_How to complete this task:_ Check each line of the records below for the word "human" and give the number of lines that have it, with nothing added.

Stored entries

----

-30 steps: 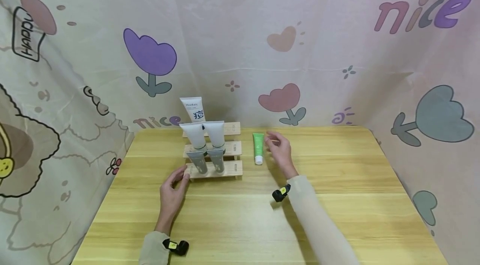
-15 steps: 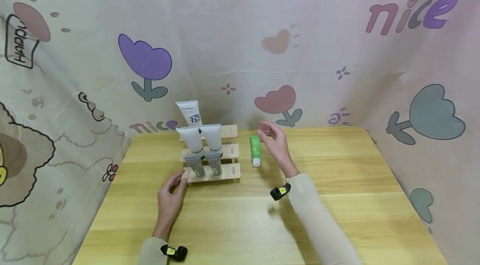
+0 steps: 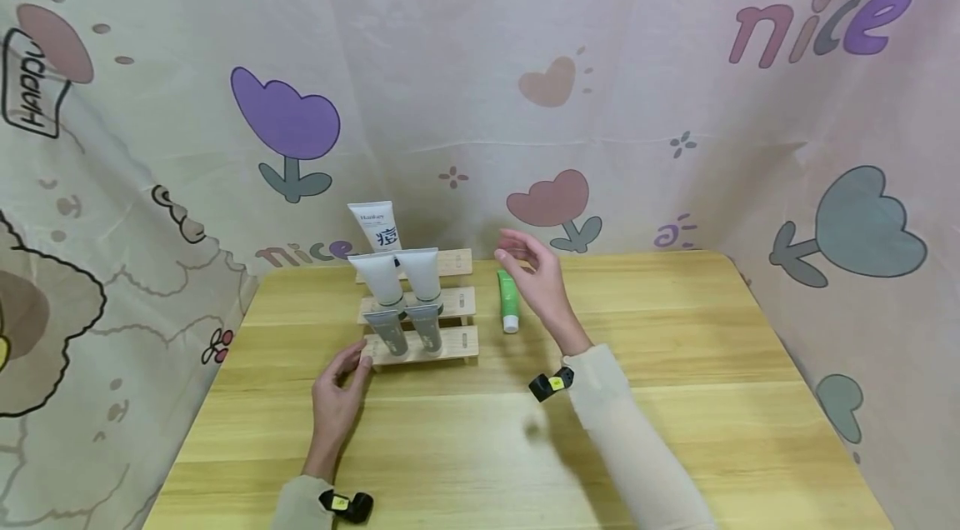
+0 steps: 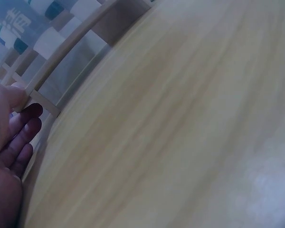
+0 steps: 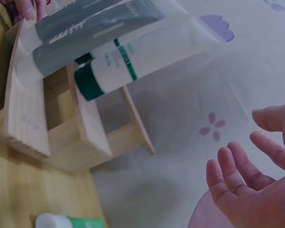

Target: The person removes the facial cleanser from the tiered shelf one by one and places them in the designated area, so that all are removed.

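Observation:
A three-tier wooden display rack [image 3: 450,340] carries several squeeze tubes standing on their caps. Two grey tubes [image 3: 427,330] are on the front tier and two white tubes [image 3: 422,276] on the middle one. A white tube with blue print [image 3: 377,227] is at the back. My left hand [image 3: 337,397] pinches the left end of the front tier, thumb on top, as the left wrist view shows. My right hand [image 3: 542,284] hovers with fingers loosely bent, holding nothing. Beside its fingers, a green tube with a white cap [image 3: 508,303] lies on the table, right of the rack.
The wooden table [image 3: 660,430] ends at the back against a patterned cloth [image 3: 450,55] hanging as a wall. More cloth hangs on the left and right sides. A small black camera [image 3: 551,383] is strapped to the right wrist, another [image 3: 348,505] to the left.
My right hand has moved left and up past the green tube's far end, toward the rack's back. My left hand keeps its hold on the rack. The head view has shifted slightly.

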Motion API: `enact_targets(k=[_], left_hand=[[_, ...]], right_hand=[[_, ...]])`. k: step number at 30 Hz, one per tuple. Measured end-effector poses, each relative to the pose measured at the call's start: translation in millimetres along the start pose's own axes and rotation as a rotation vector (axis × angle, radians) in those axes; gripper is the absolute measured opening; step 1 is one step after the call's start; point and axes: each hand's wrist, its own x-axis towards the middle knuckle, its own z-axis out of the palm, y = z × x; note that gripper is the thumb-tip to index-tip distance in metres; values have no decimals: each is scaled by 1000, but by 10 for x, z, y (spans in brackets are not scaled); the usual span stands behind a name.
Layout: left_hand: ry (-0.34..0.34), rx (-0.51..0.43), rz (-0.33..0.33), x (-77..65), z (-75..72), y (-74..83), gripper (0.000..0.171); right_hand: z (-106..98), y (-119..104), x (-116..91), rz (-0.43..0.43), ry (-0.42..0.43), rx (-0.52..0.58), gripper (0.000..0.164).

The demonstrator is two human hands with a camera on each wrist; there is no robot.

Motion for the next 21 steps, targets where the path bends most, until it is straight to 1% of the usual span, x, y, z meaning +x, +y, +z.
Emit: enact_targets(k=[5,11,18,21], left_hand=[[-2,3,-1,-4,8,-9,28],[3,9,-3,-4,13,-18,28],[-1,-10,-3,-4,17,-8,28],[-3,-3,-8,-4,7,-7,28]], right_hand=[[53,-104,21,-51,-10,-21,38],[152,-196,85,-115,-60,-12,39],[326,-351,160,-129,-101,7,39],[418,-391,214,-139,-109,10,39]])
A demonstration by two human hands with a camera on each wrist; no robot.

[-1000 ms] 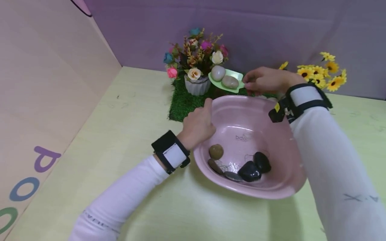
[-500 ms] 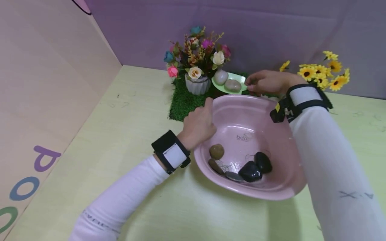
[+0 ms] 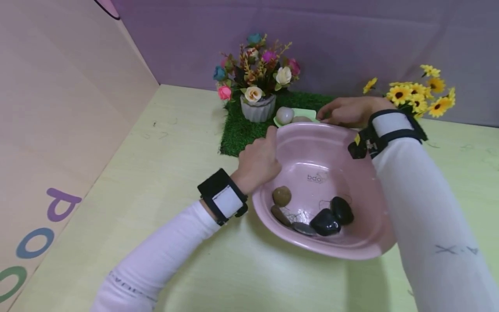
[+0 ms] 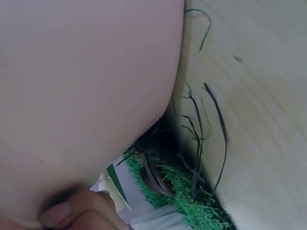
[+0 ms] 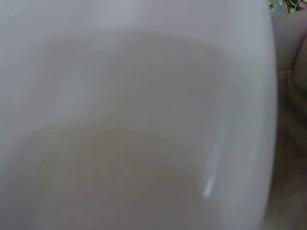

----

_Reply to the exercise:_ 2